* WHAT TO PRODUCE: Below is a listing; restate from it, character for character, the lines beginning at the line holding "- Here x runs" and ending at the line holding "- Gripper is", both included.

═════ INFORMATION PROVIDED

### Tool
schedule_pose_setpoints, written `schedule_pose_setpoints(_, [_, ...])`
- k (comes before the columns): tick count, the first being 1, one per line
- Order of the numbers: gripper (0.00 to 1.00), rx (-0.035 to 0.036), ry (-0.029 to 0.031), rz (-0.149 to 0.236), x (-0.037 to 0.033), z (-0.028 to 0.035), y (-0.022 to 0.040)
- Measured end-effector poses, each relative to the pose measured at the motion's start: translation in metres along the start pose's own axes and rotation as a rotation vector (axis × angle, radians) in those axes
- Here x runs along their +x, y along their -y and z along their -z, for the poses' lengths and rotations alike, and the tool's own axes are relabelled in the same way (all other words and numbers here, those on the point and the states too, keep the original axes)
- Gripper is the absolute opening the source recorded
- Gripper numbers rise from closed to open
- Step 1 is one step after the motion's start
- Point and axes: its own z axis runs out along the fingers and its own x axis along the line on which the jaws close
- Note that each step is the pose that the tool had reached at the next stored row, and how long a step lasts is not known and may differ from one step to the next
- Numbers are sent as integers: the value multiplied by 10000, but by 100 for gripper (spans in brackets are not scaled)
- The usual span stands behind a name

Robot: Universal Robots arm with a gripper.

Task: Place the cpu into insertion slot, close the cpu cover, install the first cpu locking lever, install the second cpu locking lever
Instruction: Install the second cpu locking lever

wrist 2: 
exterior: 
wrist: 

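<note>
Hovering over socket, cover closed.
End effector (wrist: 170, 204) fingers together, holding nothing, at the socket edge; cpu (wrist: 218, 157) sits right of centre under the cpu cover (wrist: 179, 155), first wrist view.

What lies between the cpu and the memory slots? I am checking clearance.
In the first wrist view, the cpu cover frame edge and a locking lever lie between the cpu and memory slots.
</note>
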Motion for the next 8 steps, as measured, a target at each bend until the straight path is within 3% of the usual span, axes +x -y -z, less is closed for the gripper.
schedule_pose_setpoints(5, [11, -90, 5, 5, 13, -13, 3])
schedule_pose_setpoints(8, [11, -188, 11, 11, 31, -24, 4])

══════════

* SOLUTION TO THE EXERCISE:
- Here x runs along their +x, y along their -y and z along their -z, for the poses' lengths and rotations alike, and the tool's own axes are relabelled in the same way (all other words and numbers here, those on the point and the states too, keep the original axes)
- Gripper is the absolute opening the source recorded

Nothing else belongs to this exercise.